ClearPass integration for dynamic address objects

ClearPass Policy Manager (CPPM) can gather information about the statuses of network hosts, for example, the latest patches or virus infections. Based on this information, CPPM send the IP addresses and current states, such as Healthy or Infected, to the FortiGate.

On the FortiGate, the IP addresses received from CPPM are added to a dynamic firewall address with the clearpass-spt subtype. This address can be used in any policy that supports dynamic addresses, such as Firewall or SSL-VPN policies.

In this example, you create two dynamic IP addresses that are used in two firewall policies (deny and allow). One policy allows traffic (host state = Healthy), and the other denies traffic (host state = Infected). When CPPM sends the information, the IP addresses are assigned according to their host state: Healthy or Infected.

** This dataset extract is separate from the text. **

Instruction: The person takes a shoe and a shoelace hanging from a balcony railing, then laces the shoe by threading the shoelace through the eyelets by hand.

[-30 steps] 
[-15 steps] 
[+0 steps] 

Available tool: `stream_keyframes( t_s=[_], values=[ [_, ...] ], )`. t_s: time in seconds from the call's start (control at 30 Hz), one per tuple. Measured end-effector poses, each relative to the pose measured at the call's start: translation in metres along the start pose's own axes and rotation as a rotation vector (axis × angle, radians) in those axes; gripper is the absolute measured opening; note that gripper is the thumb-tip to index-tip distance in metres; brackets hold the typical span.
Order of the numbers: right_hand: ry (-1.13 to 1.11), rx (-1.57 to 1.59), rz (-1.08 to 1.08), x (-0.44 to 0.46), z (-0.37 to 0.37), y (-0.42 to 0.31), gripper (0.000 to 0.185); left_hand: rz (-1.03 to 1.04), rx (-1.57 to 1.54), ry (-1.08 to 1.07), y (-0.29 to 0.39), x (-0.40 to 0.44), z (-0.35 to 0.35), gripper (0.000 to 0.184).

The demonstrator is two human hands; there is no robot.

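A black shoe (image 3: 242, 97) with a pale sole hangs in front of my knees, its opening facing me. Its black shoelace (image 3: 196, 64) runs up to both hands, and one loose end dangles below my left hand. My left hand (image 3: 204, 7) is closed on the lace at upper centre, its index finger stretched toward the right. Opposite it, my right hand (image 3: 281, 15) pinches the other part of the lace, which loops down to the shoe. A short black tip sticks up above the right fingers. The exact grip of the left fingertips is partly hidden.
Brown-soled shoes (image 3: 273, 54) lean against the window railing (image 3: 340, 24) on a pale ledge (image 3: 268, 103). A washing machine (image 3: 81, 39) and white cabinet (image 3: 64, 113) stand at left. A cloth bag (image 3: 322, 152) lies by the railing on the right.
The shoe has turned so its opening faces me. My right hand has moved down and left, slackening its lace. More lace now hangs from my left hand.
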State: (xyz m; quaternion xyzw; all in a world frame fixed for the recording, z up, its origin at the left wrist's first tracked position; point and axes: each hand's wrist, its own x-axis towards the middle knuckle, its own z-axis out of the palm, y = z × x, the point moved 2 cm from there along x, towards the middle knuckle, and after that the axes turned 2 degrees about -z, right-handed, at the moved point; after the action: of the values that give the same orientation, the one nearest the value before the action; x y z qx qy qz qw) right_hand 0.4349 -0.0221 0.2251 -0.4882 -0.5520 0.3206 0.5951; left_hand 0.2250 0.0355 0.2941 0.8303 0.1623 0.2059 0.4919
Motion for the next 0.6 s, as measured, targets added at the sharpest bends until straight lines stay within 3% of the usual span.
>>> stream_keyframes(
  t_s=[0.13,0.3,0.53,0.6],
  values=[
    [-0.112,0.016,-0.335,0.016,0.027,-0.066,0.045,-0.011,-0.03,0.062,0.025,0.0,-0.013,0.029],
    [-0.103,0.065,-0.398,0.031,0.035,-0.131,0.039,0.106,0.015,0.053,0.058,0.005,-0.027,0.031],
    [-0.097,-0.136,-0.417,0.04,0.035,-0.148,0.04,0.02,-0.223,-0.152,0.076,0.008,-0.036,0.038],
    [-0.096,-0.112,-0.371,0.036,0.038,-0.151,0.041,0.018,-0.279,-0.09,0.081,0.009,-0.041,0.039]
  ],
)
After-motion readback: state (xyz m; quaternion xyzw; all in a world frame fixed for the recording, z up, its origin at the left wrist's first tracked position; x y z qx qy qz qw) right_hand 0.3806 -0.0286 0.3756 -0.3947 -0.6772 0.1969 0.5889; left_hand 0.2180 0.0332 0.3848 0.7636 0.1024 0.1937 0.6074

You can then verify that traffic from the Infected host is denied access by the deny policy, and traffic from the Healthy host is allowed access by the allow policy.

Create a REST API administrator

A REST API administrator is required to generate an authorization token for REST API messages, and to limit hosts that can send REST API messages to the FortiGate.

To create a REST API administrator in the GUI:
  1. Go to System > Administrators.
  2. Click Create New > REST API Admin.
  3. Configure the Username and other information as needed.
  4. Disable PKI Group.
  5. In the Trusted Hosts field, enter 10.1.100.0/24.

    For this example, an administrator profile called clearpass was created with full read/write access. See Administrator profiles for details.